Data Lineage

Snowflake tracks how data flows from source to target objects, for example from a table to a view, and lets you see where the data in an object came from or where it goes. This information is called data lineage, and it helps you understand the relationships between your Snowflake objects.

Data lineage captures two types of relationship:

  • Data movement, such as when data is copied or materialized from one object to another. For example, CREATE TABLE AS SELECT (CTAS), INSERT, or MERGE operations on tables result in data movement.

  • Object dependencies, when an object references a base object but does not materialize or copy data, such as when a view references a table.

Snowflake data lineage provides these benefits:

  • Provides impact analysis by understanding the relationship between different objects.

  • Enhances monitoring and troubleshooting by viewing data movement lineage and object dependencies.

  • Facilitates compliance by tracking the flow of sensitive data.

  • Helps you work with tags and masking policies on columns to protect sensitive data.

  • Enhances trust in the data by understanding the source and target objects and columns.

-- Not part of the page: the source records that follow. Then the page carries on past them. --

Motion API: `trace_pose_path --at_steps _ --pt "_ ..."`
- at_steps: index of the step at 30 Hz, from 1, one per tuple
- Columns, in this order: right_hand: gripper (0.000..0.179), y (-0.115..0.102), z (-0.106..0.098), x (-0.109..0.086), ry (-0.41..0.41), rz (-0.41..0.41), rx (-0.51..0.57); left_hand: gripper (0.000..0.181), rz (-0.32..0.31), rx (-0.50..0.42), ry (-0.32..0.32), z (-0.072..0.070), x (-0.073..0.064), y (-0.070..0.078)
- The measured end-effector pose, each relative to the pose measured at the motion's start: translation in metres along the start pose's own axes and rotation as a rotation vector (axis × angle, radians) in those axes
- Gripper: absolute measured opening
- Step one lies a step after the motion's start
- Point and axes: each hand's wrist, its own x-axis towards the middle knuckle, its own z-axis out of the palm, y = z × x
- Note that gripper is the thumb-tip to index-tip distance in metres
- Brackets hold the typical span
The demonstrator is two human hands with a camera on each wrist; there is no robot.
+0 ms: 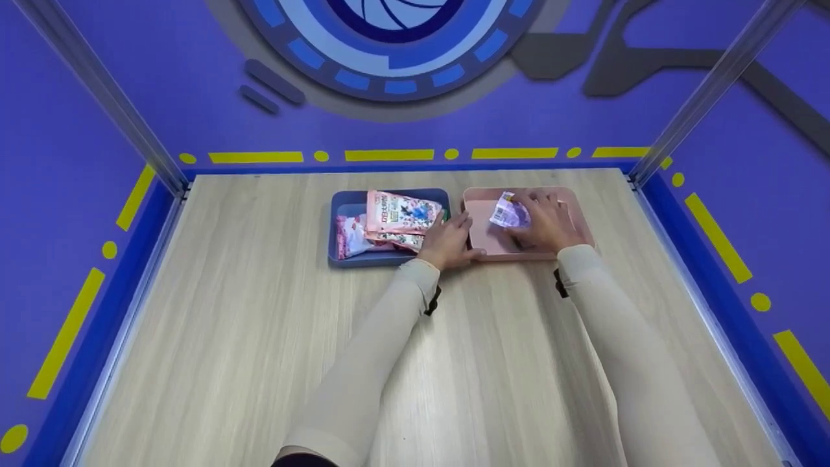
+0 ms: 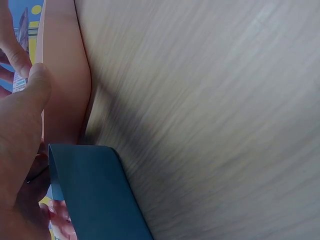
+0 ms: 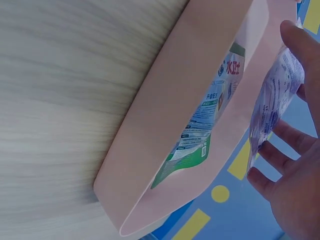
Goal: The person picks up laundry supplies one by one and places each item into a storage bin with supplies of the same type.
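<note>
My right hand (image 1: 548, 224) holds a purple packet (image 1: 510, 213) by thumb and fingers above the pink tray (image 1: 478, 220). In the right wrist view, the purple packet (image 3: 277, 87) is tilted beside the tray's rim. A blue, white and green pouch (image 3: 202, 122) lies inside that tray. My left hand (image 1: 447, 243) rests across the adjoining edges of the blue tray (image 1: 347, 263) and the pink one, fingers spread. Its thumb (image 2: 37, 85) touches the pink tray's rim in the left wrist view.
In the blue tray, a pink floral packet (image 1: 402, 211) lies over other packets, with a pink and white packet (image 1: 350, 235) at its left. Both trays stand towards the back of the wood-grain table (image 1: 259, 324). Blue-purple panels (image 1: 162, 84) enclose the back and sides.
</note>
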Motion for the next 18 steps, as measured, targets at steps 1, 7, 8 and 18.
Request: trace_pose_path --at_steps 1,7,8,18 --pt "0.08 0.0 0.001 0.001 0.0 -0.002 -0.005 0.088 0.001 0.003 0.003 0.0 0.0 0.0" --pt "0.078 0.002 0.006 0.006 -0.014 -0.003 -0.001 0.088 0.004 0.006 0.007 0.0 0.0 0.0" --pt "0.078 0.002 0.006 0.007 -0.018 -0.002 0.0 0.088 0.003 0.005 0.007 -0.001 0.0 0.001" --pt "0.076 0.0 0.01 0.014 -0.058 -0.003 -0.037 0.088 0.001 -0.01 -0.003 -0.001 0.0 0.0"
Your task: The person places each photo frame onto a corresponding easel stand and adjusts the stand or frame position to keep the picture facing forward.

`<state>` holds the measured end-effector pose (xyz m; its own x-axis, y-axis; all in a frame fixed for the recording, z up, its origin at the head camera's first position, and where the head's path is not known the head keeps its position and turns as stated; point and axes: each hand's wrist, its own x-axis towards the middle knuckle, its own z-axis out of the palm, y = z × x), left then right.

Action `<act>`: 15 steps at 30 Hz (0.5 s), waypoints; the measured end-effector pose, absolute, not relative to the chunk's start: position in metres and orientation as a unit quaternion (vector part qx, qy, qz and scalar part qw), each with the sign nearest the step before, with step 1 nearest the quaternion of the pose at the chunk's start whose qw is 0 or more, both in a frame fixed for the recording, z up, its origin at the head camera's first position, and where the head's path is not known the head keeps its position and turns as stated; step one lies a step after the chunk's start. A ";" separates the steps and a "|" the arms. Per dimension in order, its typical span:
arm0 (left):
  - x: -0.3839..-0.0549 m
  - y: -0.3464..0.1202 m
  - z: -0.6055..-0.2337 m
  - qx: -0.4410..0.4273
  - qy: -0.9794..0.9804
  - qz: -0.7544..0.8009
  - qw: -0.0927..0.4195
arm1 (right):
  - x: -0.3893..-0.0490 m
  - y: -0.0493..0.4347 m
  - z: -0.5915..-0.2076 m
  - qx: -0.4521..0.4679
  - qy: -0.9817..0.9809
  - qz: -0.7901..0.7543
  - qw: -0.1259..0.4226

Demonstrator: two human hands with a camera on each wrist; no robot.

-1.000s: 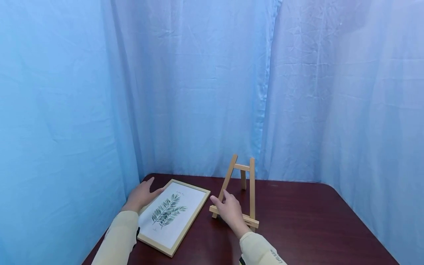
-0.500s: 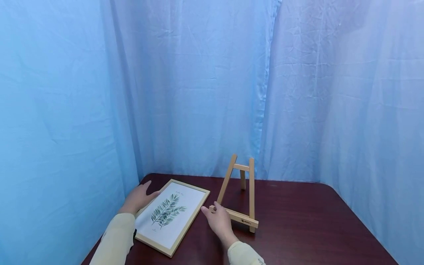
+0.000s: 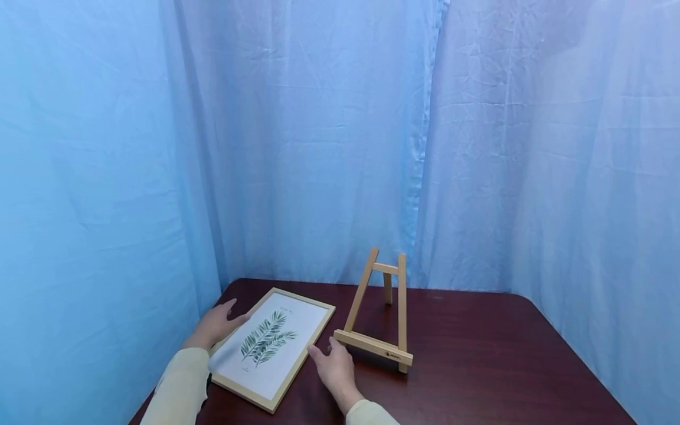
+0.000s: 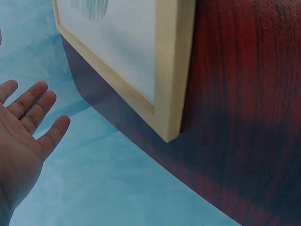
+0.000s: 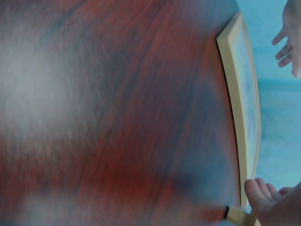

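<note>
A picture frame (image 3: 289, 378) with a pale wood border and a print of green leaves lies flat on the table. My left hand (image 3: 211, 326) is over its left edge with fingers spread; in the left wrist view the left hand (image 4: 23, 136) shows an empty palm beside the frame (image 4: 167, 70). On the other side, my right hand (image 3: 336, 369) is near the frame's right edge, thumb toward it and fingers loosely extended. In the right wrist view the right hand (image 5: 273, 200) overlaps the near end of the frame (image 5: 233, 80). Neither hand holds anything.
A small wooden easel (image 3: 372, 343) stands upright just right of the picture frame, its ledge close to my right fingers. Both rest on a dark red-brown table (image 3: 478, 354). Blue curtains (image 3: 319, 147) hang behind the table and along its sides.
My right hand has moved left and toward me, from in front of the easel to the frame's right edge. The left hand has drawn slightly left and down. Easel and frame stay put.
</note>
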<state>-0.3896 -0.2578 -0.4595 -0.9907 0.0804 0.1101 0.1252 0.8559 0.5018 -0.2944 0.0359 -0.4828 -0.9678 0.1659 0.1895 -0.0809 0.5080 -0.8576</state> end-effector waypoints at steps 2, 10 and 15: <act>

  • Allows administration for viewing lineage to be delegated. For more information, see Access control for lineage information.

About upstream and downstream relationships

Data lineage helps you understand the relationships of an object in terms of source and target objects. In lineage terminology, the source object is “upstream” of the target object, and the target object is “downstream” of the source object. Snowsight reveals objects incrementally, one step at a time upstream or downstream from your selection.

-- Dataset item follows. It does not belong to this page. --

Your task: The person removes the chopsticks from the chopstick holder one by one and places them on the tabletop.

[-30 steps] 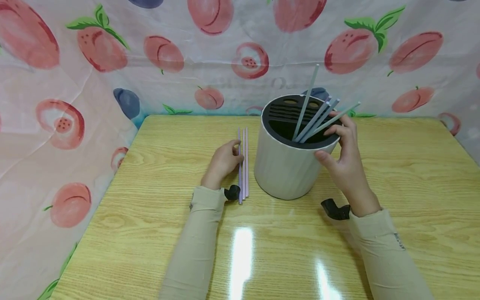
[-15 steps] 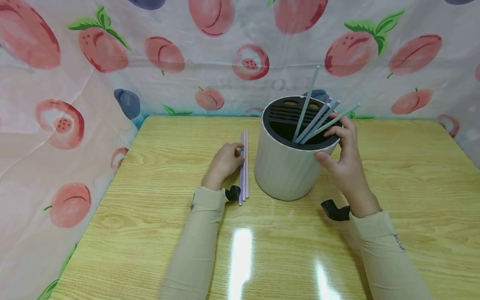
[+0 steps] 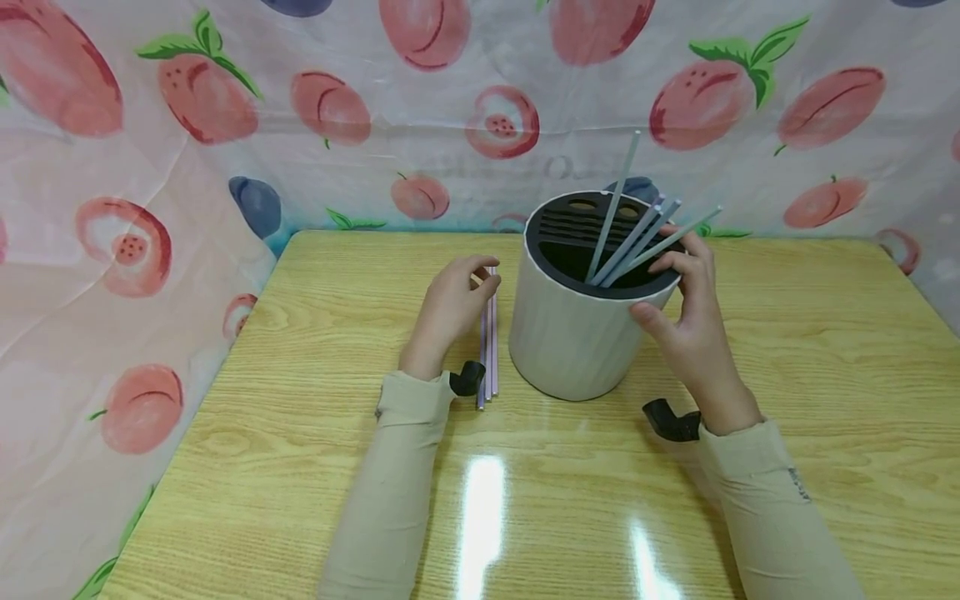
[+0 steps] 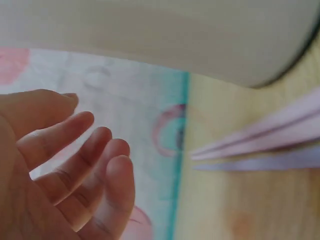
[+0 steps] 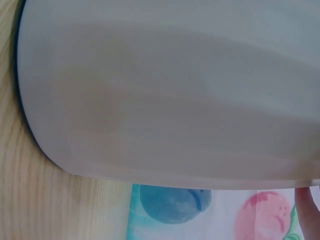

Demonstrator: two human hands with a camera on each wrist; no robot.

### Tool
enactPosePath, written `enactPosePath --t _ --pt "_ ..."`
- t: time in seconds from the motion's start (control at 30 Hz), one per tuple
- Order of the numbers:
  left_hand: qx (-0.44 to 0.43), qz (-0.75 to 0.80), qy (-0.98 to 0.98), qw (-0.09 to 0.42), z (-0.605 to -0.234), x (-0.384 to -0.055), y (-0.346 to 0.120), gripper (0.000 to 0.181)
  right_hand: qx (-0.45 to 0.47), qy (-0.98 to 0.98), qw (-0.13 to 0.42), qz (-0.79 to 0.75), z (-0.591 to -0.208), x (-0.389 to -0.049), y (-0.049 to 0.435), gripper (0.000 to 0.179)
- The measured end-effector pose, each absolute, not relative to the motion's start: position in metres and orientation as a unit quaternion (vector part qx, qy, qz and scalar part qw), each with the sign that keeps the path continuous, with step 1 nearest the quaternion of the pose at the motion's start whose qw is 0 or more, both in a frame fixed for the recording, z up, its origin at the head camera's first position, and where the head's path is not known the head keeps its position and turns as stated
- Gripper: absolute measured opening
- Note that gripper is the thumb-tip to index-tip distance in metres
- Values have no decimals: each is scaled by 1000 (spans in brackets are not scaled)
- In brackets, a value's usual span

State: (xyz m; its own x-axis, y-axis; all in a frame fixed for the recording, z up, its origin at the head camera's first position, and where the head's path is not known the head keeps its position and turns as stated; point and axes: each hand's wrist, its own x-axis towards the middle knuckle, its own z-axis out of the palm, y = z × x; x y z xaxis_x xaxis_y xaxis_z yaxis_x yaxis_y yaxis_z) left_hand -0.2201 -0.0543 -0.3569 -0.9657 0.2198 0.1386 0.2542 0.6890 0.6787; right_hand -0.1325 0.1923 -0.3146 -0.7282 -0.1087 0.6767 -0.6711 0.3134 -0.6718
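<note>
A white round utensil holder (image 3: 570,350) with a black slotted top stands upright on the table. Several pale blue and lilac straw-like sticks (image 3: 648,237) lean out of its large opening. My right hand (image 3: 697,333) grips the holder's right rim, thumb on the outer wall and fingers over the edge. Left of the holder, a few slim pink and lilac sticks (image 3: 493,358) lie side by side on the wood. Over their far ends hovers my left hand (image 3: 450,304). In the left wrist view its loosely bent fingers (image 4: 120,180) hold nothing, apart from the sticks (image 4: 260,137).
The wood-grain table (image 3: 300,383) carries bright light reflections near its front. Behind and at the left hangs a fruit-print cloth (image 3: 345,167). Black wrist-worn pieces (image 3: 671,421) stick out beside each sleeve.
My left hand first touched the sticks on the table, pushing them closer together. Now it has risen off them and moved a little farther away. The right hand stays on the holder.
</note>
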Motion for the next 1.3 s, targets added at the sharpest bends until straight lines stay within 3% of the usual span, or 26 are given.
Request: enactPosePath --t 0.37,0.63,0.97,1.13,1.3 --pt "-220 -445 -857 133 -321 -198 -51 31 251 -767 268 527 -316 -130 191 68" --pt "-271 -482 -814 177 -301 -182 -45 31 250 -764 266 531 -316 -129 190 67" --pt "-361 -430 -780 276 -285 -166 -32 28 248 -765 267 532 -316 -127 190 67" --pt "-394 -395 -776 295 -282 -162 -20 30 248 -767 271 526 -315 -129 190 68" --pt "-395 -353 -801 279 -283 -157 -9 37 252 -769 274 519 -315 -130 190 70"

For example, in this SQL statement:

CREATE TABLE table2 AS SELECT col1 FROM table1;
Copy

table2 is the target table, and is downstream of the source table, table1. Column col1, which originates in table table1, is included in table table2; this is also a downstream lineage relationship.

If you view the details of table table1 in Snowsight, the Lineage tab displays an arrow pointing from table1 to table2 to indicate the downstream lineage relationship. If you instead start at table table2, an arrow points from table2 upstream to table1.

Get started

To start using data lineage in Snowsight, do the following:

  1. Sign in to Snowsight with the necessary privileges.

  2. Use the Data » Databases menu to select a supported object such as a table or view.

  3. Select the Lineage tab.

Basic actions on the Lineage tab include the following:

Example screenshot of data lineage in Snowsight
  • A. Select an object to show additional details about it, including columns and tags on those columns.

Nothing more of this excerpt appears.